Hulk Hogan Thinks Pro Wrestling Could Learn from MMA

Hulk Hogan isn't just about the Big Boot and Legdrop anymore.

Pro wrestling has always been seen as a rather incestuous industry; since Vince McMahon took over the reigns of WWE all of those years ago, wrestling hasn't really strayed from his formula. It makes sense because it worked, and it worked for a very long time. If you watch current MMA, boxing, kickboxing or pro wrestling, you can be sure the presentation has a lot to thank from Vince McMahon as well as the promoters he shamelessly stole ideas from and re-branded as his own. The only problem is, the pro wrestling formula is arguably quite dated. Stars like Hulk Hogan, Ric Flair, Bret Hart, Stone Cold Steve Austin and The Rock were all enough to keep fans interested and building new fans.

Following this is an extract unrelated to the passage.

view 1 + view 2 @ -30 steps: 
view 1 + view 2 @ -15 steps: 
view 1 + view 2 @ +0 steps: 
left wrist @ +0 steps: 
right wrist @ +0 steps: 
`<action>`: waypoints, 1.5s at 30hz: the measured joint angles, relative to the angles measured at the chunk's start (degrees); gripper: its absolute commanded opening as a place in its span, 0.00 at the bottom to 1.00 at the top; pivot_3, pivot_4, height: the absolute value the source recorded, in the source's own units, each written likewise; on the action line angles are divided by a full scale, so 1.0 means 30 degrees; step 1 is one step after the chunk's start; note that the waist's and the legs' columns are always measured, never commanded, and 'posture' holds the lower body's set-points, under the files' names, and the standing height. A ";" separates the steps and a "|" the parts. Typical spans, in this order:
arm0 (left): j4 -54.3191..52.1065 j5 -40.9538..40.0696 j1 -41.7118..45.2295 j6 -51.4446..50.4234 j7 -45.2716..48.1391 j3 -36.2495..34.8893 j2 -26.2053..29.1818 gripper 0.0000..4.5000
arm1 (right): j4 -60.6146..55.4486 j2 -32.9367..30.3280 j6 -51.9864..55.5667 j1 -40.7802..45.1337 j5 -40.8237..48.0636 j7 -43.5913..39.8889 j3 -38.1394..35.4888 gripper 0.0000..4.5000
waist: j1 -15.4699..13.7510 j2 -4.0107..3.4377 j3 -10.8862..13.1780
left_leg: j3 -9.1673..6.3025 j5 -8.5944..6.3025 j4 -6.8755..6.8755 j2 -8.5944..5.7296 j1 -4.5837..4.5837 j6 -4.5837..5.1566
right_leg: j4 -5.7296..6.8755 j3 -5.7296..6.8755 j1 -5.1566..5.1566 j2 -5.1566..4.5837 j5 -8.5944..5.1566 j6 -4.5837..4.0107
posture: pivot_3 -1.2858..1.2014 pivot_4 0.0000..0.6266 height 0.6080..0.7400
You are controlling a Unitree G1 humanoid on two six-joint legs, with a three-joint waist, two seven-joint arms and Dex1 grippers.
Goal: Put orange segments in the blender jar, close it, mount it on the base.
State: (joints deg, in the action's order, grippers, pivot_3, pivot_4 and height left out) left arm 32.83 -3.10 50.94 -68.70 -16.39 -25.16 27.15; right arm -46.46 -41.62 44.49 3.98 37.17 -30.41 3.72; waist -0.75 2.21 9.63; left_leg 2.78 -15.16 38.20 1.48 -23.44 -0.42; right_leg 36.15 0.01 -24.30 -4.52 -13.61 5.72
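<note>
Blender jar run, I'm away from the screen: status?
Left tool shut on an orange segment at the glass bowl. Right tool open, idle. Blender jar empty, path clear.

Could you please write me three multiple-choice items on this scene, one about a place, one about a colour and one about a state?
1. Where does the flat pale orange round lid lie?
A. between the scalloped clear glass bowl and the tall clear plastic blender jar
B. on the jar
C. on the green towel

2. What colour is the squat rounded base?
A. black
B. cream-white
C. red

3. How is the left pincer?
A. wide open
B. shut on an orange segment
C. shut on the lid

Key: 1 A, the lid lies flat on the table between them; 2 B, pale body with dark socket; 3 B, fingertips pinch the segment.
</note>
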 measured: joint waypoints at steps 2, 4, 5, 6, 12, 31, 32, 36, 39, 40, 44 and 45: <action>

The problem is now the current fanbase has dwindled a bit. It happens, it was expected, but the problem is the fans who grew up watching wrestling who will fondly talk about Papa Shango cursing the Ultimate Warrior and Stone Cold flipping off the boss before showering him in beer and giving him a Stone Cold Stunner have moved on. While fans do grow out of wrestling, the problem is when they reproduce and start a family, they won't flip on the television to WWE and reminisce with their children as to the crazy grapplers they loved growing up and support their fandom. Instead, they will most likely be tuning into UFC and telling their kids about when Chuck Liddell knocked Tito Ortiz into oblivion or the epic encounters between Chuck and Randy Couture.

Hulk Hogan, of all people, has been described as a guy who holds onto his legacy and is resistant to change. So it is surprising to look at his recent interview with Fanhouse on how he views MMA and wants to learn from it.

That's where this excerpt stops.